[Task details]:
Begin at the line containing "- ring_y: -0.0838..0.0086" in the data below and go on through the line containing "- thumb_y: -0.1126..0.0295", repeating each line exactly; include both ends and no other line.

*** Source records ***

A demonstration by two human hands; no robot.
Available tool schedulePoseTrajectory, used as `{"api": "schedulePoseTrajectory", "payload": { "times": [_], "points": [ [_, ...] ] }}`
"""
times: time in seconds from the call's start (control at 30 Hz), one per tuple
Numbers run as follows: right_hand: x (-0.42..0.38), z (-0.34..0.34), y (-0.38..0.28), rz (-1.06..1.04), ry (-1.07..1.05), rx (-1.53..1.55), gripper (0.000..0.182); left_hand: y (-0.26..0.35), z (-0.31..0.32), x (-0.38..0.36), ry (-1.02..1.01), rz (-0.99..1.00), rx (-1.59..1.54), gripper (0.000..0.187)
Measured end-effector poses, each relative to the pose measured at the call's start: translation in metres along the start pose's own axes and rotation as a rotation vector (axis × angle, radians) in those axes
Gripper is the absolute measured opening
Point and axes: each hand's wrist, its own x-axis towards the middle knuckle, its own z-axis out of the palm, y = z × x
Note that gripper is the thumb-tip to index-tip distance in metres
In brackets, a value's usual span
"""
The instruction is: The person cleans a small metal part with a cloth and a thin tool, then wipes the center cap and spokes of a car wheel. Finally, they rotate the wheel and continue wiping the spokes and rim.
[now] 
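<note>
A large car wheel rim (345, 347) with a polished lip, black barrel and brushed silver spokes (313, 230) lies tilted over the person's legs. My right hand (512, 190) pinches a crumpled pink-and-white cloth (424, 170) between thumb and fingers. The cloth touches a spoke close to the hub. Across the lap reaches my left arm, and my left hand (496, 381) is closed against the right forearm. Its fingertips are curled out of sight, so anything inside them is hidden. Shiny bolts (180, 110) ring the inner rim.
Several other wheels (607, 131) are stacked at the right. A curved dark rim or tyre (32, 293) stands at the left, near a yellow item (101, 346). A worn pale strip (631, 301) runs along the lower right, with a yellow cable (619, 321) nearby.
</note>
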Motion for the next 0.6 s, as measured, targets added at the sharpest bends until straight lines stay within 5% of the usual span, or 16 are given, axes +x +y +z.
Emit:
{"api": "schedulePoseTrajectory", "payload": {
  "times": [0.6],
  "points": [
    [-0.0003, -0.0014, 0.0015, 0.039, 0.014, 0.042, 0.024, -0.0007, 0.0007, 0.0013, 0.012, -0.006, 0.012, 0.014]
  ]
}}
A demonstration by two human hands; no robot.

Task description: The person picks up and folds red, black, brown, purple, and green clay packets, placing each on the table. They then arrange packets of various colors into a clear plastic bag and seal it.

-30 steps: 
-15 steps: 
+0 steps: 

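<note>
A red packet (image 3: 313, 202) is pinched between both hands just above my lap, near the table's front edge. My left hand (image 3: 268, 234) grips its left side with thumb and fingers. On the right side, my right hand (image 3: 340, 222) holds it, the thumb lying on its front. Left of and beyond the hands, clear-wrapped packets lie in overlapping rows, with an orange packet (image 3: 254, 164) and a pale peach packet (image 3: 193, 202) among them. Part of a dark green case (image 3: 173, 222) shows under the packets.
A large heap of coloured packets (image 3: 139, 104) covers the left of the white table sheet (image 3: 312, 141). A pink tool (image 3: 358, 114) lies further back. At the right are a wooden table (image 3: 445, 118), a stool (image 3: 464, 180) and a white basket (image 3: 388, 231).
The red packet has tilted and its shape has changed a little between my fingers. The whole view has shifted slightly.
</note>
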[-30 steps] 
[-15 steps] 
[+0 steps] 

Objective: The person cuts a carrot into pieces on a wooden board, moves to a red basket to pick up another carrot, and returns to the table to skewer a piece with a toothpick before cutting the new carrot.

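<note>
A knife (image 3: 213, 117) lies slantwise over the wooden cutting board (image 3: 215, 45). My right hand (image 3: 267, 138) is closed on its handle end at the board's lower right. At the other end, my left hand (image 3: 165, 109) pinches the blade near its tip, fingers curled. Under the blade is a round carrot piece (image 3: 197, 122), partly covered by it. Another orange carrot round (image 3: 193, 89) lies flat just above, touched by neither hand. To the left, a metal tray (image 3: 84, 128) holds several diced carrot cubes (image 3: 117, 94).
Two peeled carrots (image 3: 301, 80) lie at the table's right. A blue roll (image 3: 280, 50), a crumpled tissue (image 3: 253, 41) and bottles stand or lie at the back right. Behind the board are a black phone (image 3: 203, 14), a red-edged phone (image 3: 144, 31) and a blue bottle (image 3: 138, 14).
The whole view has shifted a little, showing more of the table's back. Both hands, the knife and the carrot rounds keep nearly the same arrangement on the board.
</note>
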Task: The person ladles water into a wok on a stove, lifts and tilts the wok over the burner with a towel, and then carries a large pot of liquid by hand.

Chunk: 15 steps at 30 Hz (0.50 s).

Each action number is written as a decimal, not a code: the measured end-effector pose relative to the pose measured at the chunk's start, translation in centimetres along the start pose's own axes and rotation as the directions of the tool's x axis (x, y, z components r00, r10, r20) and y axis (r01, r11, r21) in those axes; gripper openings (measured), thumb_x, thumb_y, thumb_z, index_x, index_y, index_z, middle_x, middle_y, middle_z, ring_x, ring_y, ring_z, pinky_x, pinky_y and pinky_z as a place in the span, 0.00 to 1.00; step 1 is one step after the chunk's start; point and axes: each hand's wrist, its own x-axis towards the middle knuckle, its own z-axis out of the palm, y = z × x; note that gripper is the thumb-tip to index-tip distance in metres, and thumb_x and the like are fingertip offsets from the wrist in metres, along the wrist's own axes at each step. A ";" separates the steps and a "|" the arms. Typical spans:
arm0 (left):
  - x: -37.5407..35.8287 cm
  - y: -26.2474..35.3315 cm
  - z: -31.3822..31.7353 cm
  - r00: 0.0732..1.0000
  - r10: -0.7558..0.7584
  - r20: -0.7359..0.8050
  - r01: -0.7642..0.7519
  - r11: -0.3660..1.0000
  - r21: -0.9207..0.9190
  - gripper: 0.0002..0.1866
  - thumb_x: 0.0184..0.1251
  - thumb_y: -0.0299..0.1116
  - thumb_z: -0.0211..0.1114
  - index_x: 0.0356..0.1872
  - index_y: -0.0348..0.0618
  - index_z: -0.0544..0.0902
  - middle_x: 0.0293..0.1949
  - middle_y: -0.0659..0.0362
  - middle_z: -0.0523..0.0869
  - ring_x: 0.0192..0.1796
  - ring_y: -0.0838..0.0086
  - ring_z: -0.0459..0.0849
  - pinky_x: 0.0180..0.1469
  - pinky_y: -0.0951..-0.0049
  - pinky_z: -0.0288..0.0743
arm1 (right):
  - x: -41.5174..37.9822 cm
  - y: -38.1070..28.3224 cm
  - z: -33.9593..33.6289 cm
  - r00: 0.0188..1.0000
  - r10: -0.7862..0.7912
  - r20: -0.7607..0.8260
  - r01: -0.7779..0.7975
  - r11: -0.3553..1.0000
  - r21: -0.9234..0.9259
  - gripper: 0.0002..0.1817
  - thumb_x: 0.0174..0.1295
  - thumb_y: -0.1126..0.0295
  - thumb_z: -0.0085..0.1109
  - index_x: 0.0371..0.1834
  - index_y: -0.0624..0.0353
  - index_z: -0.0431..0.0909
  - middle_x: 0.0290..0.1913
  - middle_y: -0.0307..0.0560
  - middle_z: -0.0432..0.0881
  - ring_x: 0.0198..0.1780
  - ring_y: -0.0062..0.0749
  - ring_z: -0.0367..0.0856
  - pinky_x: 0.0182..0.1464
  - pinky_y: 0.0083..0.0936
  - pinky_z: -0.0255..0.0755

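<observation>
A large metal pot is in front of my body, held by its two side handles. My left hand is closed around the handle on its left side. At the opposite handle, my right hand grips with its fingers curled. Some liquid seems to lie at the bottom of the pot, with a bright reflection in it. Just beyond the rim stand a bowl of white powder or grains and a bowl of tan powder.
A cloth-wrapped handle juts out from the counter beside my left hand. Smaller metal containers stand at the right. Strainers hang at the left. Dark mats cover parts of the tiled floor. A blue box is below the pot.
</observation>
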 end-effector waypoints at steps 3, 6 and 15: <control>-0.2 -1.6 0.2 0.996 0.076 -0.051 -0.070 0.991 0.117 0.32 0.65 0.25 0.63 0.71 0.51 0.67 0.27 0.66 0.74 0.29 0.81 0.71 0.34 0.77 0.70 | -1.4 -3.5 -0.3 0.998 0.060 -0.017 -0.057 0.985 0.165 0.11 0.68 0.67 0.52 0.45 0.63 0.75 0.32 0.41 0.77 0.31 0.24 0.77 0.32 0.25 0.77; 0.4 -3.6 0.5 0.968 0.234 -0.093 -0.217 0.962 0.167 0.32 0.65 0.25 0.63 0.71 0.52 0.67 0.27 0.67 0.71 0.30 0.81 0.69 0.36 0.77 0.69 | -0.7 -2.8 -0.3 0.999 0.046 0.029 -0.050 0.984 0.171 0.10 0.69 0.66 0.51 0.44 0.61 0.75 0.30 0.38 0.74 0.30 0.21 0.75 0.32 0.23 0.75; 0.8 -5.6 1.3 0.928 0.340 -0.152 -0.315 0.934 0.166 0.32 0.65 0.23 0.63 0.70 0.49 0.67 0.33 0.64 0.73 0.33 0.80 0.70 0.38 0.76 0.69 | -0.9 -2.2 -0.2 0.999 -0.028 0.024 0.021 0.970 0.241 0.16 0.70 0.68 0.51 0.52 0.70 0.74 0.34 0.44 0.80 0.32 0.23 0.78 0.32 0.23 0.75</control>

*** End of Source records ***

[Solution to the exercise]:
  - ring_y: -0.0838..0.0086
  - ring_z: -0.0459..0.0849
  - pinky_x: 0.0180..0.1469
  - pinky_y: -0.0951..-0.0049
  - pinky_z: -0.0288..0.0743
arm1 (right):
  - x: -41.5174..37.9822 cm
  - y: -38.1070..28.3224 cm
  - z: -33.9593..33.6289 cm
  - r00: 0.0188..1.0000
  - r10: -0.7862..0.7912
  - r20: -0.7607..0.8260
  - r01: -0.7779..0.7975
  - r11: -0.3553..1.0000
  - r21: -0.9234..0.9259
  - gripper: 0.0002..0.1817
  - thumb_x: 0.0174..0.1295
  - thumb_y: -0.1126..0.0295

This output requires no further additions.